Examples of machine learning (ML) in the real world include handwritten analysis, which uses neural nets to read millions of mail regularly to sort and classify all the different variations in written addresses. Weather prediction, fraud detection, search, facial recognition, and so forth are all examples of machine learning in the wild.

### Algorithms

There are several types of ML algorithms to choose from and apply to a problem - some are listed below and are broken into categories to give an approach on how to think about applying them. When choosing an algorithm, it's important to think about the goal/problem, the type of data available and the time and effort that you have to work on the solution.

### Machine Learning Algorithms

A couple starting points to consider are - whether the data is unsupervised or supervised. Supervised is whether you have actual data that represent the results you are targeting in order to train the model. Spam filters are built on actual data that have been labeled as spam while unsupervised data doesn’t have a clear picture of the result. For unsupervised learning, there will be questions about the data and you can run algorithms on it to see if patterns emerge that help tell a story. Unsupervised is a challenging type of approach and typically there isn’t necessarily a “right” answer for the solution.

In addition, if the data is continuous (e.g. height, weight) or categorical/discrete (e.g. male/female, Canadian/American) that helps determine the type of algorithm to apply. Basically its about whether the data has a set amount of units that can be defined or if the variations in the data are nearly infinite. These are some ways to evaluate what you have to help identify an approach to solve the problem.

Note, the algorithms categorization has been simplified a bit to help provide context, but some of the algorithms do cross the above boundaries (i.e. linear regression).

### Models

Once you have the data and an algorithmic approach, you can work on building a model. A model can be something as simple as an equation for a line (y=mx+b) or as complex as a neural net with many layers and nodes.

Linear Regression is a machine learning algorithm and a simple one to start with, where you find the best fit line to represent observed data. In the talk, I showed two different examples of having observed data that exhibited some type of linear trend. There was a lot of noise (data was scattered around the graph), but there was enough of a trend to demo linear regression.

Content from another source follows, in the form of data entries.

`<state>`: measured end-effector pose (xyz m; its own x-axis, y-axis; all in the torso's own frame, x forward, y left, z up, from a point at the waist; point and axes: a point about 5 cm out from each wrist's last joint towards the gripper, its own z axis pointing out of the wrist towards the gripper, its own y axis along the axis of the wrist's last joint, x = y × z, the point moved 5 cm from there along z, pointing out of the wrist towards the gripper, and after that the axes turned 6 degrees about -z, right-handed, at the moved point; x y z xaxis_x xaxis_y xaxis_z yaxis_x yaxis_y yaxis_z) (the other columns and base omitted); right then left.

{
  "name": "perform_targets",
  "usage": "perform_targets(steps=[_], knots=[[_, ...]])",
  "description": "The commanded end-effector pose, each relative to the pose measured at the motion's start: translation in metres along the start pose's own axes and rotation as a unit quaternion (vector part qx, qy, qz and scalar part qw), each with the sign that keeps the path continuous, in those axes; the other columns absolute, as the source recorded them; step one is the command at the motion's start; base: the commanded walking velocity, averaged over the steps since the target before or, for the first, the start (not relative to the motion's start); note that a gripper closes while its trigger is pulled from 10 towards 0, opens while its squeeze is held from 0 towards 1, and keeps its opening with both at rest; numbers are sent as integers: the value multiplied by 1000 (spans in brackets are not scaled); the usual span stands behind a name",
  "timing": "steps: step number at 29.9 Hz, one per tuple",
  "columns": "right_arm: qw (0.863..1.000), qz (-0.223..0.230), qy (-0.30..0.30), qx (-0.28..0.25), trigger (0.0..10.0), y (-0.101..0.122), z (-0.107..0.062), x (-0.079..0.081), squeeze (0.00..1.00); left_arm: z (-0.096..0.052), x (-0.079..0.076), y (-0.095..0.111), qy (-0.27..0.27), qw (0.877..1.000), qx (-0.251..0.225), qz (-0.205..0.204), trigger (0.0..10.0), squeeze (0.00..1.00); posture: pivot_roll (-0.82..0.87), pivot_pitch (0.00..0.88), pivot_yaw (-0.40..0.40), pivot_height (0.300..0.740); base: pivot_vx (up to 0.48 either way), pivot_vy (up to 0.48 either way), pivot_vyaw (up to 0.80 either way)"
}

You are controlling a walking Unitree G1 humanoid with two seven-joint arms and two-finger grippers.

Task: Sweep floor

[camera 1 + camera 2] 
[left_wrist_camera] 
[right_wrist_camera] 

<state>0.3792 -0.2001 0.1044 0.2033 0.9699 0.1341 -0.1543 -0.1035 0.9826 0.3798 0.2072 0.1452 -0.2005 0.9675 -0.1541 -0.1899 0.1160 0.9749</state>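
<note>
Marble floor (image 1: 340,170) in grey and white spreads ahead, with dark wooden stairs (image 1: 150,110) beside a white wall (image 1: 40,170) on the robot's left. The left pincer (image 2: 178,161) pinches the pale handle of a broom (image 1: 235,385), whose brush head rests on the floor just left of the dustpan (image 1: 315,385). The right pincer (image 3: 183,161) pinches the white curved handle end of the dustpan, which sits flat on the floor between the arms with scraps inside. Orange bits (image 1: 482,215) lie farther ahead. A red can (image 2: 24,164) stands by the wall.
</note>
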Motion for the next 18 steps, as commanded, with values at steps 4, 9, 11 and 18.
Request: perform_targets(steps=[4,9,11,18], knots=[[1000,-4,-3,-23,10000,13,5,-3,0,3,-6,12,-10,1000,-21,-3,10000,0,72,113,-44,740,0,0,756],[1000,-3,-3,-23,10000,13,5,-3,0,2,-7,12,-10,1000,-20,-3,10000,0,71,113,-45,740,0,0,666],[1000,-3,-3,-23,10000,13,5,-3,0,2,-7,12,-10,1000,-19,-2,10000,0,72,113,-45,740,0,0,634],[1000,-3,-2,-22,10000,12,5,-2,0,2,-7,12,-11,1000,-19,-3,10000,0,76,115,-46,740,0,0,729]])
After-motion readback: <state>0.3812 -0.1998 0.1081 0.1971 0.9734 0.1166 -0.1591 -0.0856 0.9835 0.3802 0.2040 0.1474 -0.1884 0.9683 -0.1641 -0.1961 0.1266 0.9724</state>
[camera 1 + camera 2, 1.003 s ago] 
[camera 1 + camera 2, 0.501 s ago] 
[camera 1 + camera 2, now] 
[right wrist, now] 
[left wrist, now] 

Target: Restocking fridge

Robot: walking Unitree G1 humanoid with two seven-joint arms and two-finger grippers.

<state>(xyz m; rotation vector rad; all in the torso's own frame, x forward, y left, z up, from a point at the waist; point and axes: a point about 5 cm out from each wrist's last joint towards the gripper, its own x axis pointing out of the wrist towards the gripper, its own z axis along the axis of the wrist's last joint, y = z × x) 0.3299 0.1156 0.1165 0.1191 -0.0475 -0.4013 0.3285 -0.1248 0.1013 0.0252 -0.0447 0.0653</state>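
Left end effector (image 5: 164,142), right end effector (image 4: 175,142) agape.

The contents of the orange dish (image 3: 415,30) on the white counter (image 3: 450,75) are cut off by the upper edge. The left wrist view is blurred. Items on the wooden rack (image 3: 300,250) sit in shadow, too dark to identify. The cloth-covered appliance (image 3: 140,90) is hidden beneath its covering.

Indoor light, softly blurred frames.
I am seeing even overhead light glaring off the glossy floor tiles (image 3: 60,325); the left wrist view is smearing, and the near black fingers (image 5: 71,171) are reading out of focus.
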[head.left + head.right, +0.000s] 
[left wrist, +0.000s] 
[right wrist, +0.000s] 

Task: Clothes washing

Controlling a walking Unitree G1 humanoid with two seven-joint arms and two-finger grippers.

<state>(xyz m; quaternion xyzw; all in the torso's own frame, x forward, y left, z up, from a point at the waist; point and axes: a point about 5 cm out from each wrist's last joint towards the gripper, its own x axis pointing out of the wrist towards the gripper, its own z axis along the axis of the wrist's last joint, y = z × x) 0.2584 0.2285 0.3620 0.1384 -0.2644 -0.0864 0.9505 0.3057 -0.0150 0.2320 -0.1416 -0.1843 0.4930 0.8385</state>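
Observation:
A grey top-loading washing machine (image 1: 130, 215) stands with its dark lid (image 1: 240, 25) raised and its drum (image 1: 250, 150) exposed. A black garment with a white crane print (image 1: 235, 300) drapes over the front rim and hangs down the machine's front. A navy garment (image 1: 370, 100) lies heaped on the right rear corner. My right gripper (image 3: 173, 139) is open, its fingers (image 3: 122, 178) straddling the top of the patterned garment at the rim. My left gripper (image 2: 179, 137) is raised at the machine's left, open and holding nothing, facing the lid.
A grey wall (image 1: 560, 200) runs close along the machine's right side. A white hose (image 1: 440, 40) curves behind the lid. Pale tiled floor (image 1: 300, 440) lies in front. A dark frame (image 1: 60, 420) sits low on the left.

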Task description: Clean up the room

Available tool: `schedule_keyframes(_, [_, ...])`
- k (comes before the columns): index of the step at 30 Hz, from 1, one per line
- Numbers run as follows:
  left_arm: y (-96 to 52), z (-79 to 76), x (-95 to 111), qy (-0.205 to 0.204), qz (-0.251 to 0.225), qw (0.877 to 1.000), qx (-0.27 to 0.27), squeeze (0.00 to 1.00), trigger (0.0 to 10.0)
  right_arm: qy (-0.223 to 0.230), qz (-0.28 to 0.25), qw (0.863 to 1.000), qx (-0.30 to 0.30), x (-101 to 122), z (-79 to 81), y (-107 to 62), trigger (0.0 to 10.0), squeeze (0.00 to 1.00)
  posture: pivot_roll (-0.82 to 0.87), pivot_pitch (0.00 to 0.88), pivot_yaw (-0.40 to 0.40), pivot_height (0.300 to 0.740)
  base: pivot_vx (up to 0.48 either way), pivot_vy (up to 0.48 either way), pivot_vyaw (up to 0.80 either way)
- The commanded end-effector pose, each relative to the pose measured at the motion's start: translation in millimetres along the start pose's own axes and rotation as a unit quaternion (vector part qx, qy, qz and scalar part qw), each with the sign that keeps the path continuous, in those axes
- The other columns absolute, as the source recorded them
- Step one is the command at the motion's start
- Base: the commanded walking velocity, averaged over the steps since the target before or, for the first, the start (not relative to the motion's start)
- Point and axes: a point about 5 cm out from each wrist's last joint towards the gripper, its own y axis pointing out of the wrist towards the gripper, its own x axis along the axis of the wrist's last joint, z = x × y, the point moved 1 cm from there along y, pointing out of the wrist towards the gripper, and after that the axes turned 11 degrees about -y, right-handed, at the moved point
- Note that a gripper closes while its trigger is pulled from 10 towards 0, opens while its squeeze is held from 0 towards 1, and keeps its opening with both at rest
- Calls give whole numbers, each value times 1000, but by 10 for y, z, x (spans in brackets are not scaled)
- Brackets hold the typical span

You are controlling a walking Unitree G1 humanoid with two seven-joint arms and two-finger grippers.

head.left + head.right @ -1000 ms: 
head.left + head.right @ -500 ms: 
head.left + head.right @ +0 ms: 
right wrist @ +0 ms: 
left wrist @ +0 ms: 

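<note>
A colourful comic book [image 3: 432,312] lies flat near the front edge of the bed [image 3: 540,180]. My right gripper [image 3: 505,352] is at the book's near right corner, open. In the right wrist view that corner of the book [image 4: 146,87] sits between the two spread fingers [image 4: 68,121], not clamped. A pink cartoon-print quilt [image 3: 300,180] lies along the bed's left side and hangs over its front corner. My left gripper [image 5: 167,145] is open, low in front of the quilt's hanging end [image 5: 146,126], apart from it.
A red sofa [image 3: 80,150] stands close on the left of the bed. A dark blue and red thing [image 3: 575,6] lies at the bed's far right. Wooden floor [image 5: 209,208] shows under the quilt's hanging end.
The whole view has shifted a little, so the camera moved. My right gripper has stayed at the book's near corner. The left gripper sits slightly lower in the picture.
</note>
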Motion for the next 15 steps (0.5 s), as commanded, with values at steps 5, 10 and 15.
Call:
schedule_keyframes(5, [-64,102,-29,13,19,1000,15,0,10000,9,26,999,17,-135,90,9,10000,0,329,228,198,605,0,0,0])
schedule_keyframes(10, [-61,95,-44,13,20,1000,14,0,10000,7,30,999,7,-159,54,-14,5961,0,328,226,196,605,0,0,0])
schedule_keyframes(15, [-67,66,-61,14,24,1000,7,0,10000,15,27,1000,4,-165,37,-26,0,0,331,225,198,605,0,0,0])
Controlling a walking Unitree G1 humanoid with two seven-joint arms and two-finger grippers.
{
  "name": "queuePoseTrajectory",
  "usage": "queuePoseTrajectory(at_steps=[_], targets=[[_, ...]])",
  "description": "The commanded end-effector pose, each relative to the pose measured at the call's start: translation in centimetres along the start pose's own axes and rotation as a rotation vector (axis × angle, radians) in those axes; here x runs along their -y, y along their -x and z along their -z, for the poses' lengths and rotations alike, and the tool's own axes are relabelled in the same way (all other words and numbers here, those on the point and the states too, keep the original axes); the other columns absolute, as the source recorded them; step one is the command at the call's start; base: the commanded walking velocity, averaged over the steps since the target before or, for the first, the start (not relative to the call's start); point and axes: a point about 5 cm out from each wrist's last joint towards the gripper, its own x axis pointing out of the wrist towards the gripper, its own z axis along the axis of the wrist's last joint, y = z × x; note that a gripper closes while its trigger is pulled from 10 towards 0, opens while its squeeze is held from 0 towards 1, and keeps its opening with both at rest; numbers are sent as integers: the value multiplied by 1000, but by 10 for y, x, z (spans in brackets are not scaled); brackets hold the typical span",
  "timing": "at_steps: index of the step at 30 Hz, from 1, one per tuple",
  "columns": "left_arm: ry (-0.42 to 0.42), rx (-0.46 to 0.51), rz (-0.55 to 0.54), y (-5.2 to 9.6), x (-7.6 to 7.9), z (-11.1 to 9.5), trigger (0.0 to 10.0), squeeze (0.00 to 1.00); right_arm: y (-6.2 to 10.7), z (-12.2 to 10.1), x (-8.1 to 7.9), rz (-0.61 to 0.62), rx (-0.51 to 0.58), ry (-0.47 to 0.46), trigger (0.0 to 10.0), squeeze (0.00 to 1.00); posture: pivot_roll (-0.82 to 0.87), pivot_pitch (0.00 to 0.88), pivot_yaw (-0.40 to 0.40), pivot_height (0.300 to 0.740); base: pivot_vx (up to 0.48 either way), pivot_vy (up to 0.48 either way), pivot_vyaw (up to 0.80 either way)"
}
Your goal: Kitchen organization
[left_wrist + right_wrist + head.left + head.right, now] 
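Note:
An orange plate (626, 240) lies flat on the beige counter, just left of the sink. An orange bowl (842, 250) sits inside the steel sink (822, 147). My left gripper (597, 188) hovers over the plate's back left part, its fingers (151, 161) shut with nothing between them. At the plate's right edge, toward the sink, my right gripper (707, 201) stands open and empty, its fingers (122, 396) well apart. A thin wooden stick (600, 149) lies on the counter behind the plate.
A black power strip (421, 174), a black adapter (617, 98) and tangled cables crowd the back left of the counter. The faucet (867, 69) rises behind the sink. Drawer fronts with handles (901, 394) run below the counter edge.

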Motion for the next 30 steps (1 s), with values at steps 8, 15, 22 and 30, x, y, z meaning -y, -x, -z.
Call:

When building a model with linear regression, you want to find the most optimal slope (m) and intercept (b) based on the actual data. See, algebra is actually applicable in the real world. This is a simpl algorithm to calculate the model yourself, but it's better to leverage tools like scikit-learn’s library to help you more efficiently calculate the best fit line. What you are calculating is a line that minimizes the distance between all the observed data points.

After generating a model, evaluate the performance and iterate to improve the model as needed if it is not performing as expected. I have explained linear regression here.

### Prediction

When we have a good model, you can take in new data and output predictions. Those predictions can feed into some type of data product or generate results for a report or visualization.

In my presentation, I used actual head size and brain weight data to build a model that predicts brain weight based on head size. Since the data was fairly small, this decreases the predictive power and increases the potential for error in the model. I went with this data since it was a demo, and I wanted to keep it simple. When graphed, the observed data was spread out which also indicated error and a lot of variance in the data. So it predicts weight with a good amount of variance in the model.

With the linear model I built, I was able to apply it so that I could feed it a head size (x) and it would calculate the predicted brain weight (y). Other models are more complex regarding the underlying math and application. To see the full code solution, checkout the github repository as noted above. The script is written a little differently from the slides because I created functions for each of the major steps. Also, there is an iPython notebook that shows some of the drafts I worked through to build out the code for the presentation

### Tools

The Python stack is becoming popular for scientific computing because of the well-supported toolsets. Below is a list of key tools to start learning if you want to work with ML. There are many other Python libraries out there for more nuanced needs in the space as well as other stack packages to explore (R, Java, Julia).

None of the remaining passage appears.